Held that in a suit brought on some of the coupons by a
bona fide holder for value, it cannot be shown as a
defense to a recovery, that at the time of voting and issuing the
bonds, the value of the taxable property of the township was not in
amount sufficient to authorize the voting and issuing of the whole
series of them.
2. All prerequisite facts to the execution and issue of the
bonds were, by the statute, referred to the board of county
commissioners, and the plaintiff was not bound, when he purchased,
to look beyond the legislative act and the recitals of the
bonds.
The facts are stated in the opinion of the Court.
Mr. JUSTICE STRONG delivered the opinion of the Court.
At the trial in the circuit court, the plaintiff proved by
competent evidence that the bonds, coupons of which were declared
upon, were part of a series of bonds for $100,000 voted and issued
by the township, and that they were so voted and issued in strict
compliance with an Act of the legislature of the state approved
Feb. 25, 1870, unless they were voted and issued in excess of the
amount authorized by the act. It became, therefore, a question
whether, in this suit, brought by a
bona fide holder for
value to recover the amount of some of the coupons, it could be
shown as a defense to a recovery, that at the time of voting and
issuing the series of bonds the value of the taxable property of
the township was not in amount sufficient to authorize the voting
and issuing of the whole series, amounting to $100,000.

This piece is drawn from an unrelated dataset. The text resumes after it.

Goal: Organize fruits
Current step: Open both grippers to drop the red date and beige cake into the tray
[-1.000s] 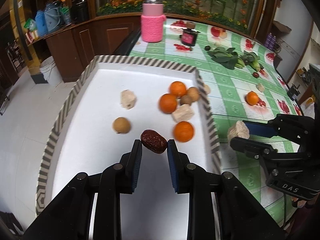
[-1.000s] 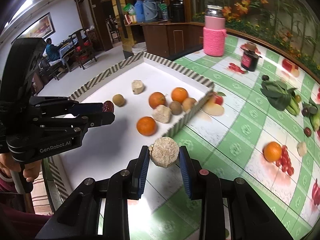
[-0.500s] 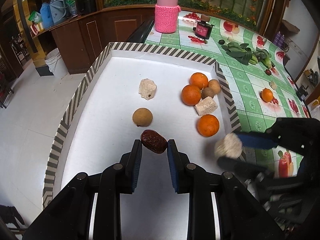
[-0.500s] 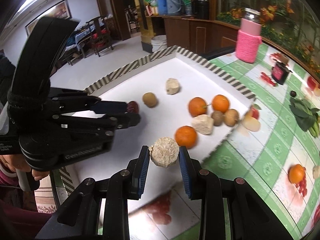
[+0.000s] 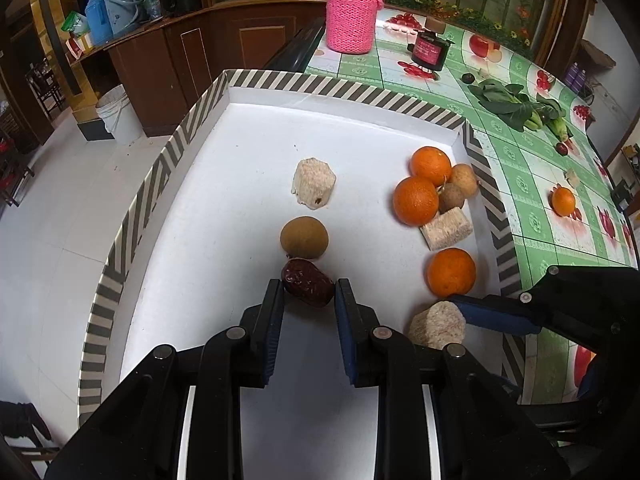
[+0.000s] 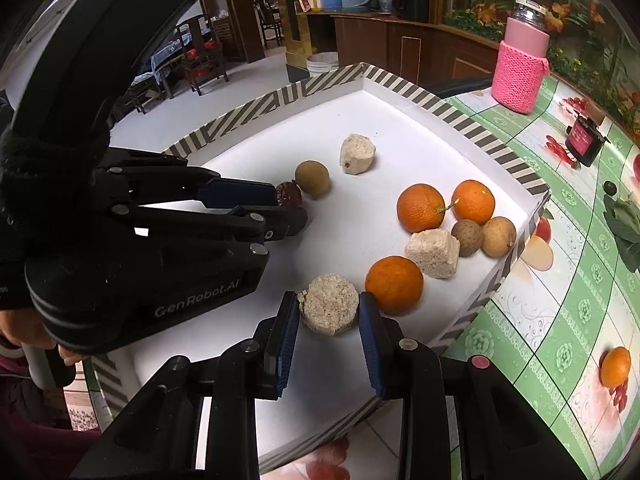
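Observation:
My left gripper (image 5: 308,294) is shut on a dark red date (image 5: 307,288), low over the white tray (image 5: 256,132) and just short of a round brown longan (image 5: 304,237). My right gripper (image 6: 329,312) is shut on a beige round cake piece (image 6: 329,309), over the tray's near right part beside an orange (image 6: 394,284). The cake piece also shows in the left wrist view (image 5: 437,325). Two more oranges (image 5: 416,200), two brown longans (image 5: 464,179) and two beige chunks (image 5: 314,182) lie in the tray.
The tray has a striped rim (image 5: 486,184). On the green fruit-print tablecloth (image 5: 532,220) lie one orange (image 5: 563,201), leafy greens (image 5: 516,100), a small dark jar (image 5: 430,48) and a pink knit-covered jar (image 5: 351,20). The floor drops off left of the tray.
My right gripper has carried the cake piece from over the tablecloth across the rim into the tray. My left gripper with the date has moved forward up to the lone longan.

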A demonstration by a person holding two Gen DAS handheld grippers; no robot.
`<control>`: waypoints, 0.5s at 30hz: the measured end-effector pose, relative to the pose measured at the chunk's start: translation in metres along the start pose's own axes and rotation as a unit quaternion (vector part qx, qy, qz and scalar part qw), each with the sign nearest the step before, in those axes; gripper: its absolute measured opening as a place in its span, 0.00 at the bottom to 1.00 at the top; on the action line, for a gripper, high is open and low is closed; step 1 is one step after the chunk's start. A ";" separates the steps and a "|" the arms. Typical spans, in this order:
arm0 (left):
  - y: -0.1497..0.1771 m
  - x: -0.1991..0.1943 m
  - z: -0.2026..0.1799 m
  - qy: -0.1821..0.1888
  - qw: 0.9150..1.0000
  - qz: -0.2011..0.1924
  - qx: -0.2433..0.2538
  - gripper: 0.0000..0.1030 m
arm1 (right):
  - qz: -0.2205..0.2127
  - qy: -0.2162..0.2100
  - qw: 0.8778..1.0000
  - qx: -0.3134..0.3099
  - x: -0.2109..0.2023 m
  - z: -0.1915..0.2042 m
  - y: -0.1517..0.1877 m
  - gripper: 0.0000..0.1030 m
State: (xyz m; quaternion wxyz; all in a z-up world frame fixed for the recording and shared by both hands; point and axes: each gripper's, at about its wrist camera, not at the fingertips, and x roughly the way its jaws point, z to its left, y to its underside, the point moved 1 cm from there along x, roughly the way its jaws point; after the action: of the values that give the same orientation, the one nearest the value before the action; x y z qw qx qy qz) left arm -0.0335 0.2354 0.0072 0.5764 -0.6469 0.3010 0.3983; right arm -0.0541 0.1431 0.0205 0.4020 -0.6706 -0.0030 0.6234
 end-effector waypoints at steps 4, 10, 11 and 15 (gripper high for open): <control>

To solve this question, there are some facts appearing in the
case which it is necessary to consider. The bonds to which the
coupons were attached contained the following recital:
"This bond is executed and issued by virtue of and in accordance
with an act of the Legislature of the said State of Kansas,
Page 92 U. S. 639
entitled 'An Act to enable municipal township to subscribe for
stock in any railroad, and to provide for the payment of the same,
approved Feb. 25, 1870,' and in pursuance of and in accordance with
the vote of three-fifths of the legal voters of said Township of
Oswego, at a special election duly held on the seventeenth day of
May, A.D. 1870."
Each bond also declared that the Board of County Commissioners
of the County of Labette (of which county the Township of Oswego is
a part) had caused it to be issued in the name and in behalf of
said township, and to be signed by the chairman of the said board
of county commissioners, and attested by the county clerk of the
said county, under its seal. Accordingly, each bond was thus
signed, attested, and sealed. Nor is this all. The bonds were
registered in the offense of the state auditor, and certified by
him in accordance with the provisions of an act of the legislature.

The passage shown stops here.